Yummier than many others
Strengthening Same Store Sales:
The same store sales rose 3.7 percent against the previous year figures. The breakfast and value menu boosted the domestic sales figure which grew 3 percent in August. Even Europe was a good market where UK, France and Russia pulled up the same store sales by 3.1 percent. McDonald's Olympic sponsorship drove its revenue as well. In addition, the Asia Pacific/Middle East and Africa region showed great hunger for the Big Mac seller with a same store sales growth of 5.7 percent. Here the sales were primarily driven by China and Australia, while Japan remained a little dull. The company’s Chinese growth has been phenomenal where it aims to shake dearest foe Yum! Brands’ (NYSE: YUM) dominance. Yum’s KFC and Pizza Hut is a big hit in the mainland which has managed to gel well with the Chinese flavor. This emerging nation has a lot to offer to the fast food sector and McDonald’s, which trails behind Yum in China, is focusing to increase its footprints here by opening about 250 outlets and hiring a whopping 70,000 people.

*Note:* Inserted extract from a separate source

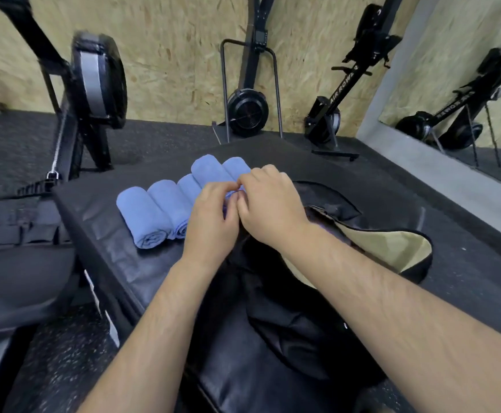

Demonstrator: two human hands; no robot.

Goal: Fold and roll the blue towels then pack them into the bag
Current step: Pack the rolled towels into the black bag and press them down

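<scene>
Several rolled blue towels (pixel 154 213) lie side by side on a black padded platform (pixel 100 204). My left hand (pixel 213 216) and my right hand (pixel 268 204) meet over the rightmost rolls, fingers curled and pinching a blue towel (pixel 210 169) between them. Most of that towel is hidden under my hands. A black bag (pixel 297 320) with a tan lining (pixel 398 248) lies open to the right, under my right wrist.
Rowing machines stand against the chipboard wall behind the platform, one large flywheel (pixel 98 79) at the left and another (pixel 247 111) at the centre. A mirror (pixel 467 84) fills the right wall. Black rubber flooring surrounds the platform.
</scene>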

Managing such figures even in such uncertain economic environment speaks loads about the company’s strong foundation. The company’s business model is sturdy enough to stand the adverse atmosphere.
The profitability of the company continues to improve even though macroeconomic factors are dull. Last year the company reported a top-line of $26 billion with a 20 percent profit margin. This is nothing new for the company, as it has been delighting investors in the same manner year after year. The company is known for reinvesting its earnings for expansion and then distributing the rest for dividends.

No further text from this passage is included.